Sampai jam empat pagi dia masih saja terjaga.

"Kita berdoa saja, Lis. Tenanglah. Kamu bisa sakit nanti kalau ga istirahat," kata Bobby.

"Gimana aku bisa tenang, Bob," ujar Lisa. DIa sangat kuatir jika terjadi sesuatu yang buruk dengan papanya.

Jam lima pagi pintu rumah diketuk seseorang. Tentu saja membuat isi rumah kaget. Bobby cepat-cepat membuka pintu depan. Lisa mengikuti di belakangnya.

"Selamat pagi." Seorang polisi berdiri di sana.

"Selamat pagi." Bobby menatap polisi itu dengan saja cemas.

"Benar kediaman bapak Widyo Utomo?" tanya polisi itu.

"Ya. Beliau orang tua kami," jawab Bobby.

"Dengan sangat berat hati kami sampaikan bahwa bapak Widyo mengalami kecelakaan. Saat ini berada di rumah sakit umum."

"Apa? Papa?!!" Lisa kaget luar biasa. Badannya langsung gemetar.

Dewita yang sudah berdiri di dekatnya memeluk Lisa untuk menenangkannya. Lisa merasa tubuhnya lemas lunglai. Dewita memapahnya untuk duduk.

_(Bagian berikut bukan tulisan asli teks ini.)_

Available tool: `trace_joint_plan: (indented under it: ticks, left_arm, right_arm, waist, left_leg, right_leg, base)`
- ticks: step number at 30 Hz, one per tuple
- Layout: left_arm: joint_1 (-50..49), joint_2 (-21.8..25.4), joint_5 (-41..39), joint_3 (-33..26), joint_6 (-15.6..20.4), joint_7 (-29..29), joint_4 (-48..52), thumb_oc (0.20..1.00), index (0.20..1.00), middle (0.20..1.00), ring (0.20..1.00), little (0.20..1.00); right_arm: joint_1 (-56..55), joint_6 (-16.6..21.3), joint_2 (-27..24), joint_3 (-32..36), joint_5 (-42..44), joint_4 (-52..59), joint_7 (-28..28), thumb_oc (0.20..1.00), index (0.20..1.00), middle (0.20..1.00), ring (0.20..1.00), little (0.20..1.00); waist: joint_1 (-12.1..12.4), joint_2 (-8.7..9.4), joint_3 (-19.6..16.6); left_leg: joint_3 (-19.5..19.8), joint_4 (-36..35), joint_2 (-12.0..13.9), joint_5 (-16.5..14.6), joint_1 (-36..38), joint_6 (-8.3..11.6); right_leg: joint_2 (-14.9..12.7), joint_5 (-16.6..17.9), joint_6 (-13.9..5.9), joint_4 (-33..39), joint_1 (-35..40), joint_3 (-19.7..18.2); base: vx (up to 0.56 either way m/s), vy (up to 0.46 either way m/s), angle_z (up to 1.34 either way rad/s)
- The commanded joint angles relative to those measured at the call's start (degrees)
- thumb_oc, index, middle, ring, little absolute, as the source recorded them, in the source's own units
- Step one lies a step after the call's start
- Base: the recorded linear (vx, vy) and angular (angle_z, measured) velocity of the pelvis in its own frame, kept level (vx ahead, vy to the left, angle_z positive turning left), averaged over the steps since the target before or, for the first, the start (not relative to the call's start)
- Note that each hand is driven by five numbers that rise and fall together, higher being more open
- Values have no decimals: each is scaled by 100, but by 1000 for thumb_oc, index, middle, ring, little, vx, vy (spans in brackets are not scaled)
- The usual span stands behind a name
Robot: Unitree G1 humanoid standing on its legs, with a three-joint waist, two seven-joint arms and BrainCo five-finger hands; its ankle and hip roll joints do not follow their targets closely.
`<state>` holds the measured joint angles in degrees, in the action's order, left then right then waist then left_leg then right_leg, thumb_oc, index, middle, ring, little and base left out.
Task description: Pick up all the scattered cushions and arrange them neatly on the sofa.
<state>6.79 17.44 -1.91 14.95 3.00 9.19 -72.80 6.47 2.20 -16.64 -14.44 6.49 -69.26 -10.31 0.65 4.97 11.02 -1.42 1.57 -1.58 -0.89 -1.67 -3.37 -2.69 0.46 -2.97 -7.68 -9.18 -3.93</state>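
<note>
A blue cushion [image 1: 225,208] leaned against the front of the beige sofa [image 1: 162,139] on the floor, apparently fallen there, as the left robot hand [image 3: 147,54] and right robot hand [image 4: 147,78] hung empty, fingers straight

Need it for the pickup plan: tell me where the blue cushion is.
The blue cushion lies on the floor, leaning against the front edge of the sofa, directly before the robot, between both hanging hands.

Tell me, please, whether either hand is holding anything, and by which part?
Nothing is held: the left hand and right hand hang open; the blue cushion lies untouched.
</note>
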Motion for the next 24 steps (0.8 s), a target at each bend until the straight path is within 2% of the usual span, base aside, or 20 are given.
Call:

"Bagaimana kondisi Widyo sekarang, Pak?" Berto yang bertanya. Wajahnya sangat tegang mendengar kabar ini.

"Kecelakaan yang dialami sangat parah. Jadi, beliau tidak selamat." dengan berat polisi itu menyampaikan kabar ini.

"Tidak!! Tidak!! Papa ..." Lisa pingsan.

Bobby sangat terkejut. Segera Bobby mengangkat tubuh Lisa dan membawanya ke kamar depan yang paling dekat.

Rasanya tak percaya dengan semua ini. Belum kering pusara Amara. Sekarang mereka harus menerima kenyataan Widyo pergi menyusul istrinya itu. Dada Bobby terasa penuh. Dia hanya bisa memandangi Lisa yang tergeletak lemah. Sementara Dewita berusaha menyadarkan Lisa.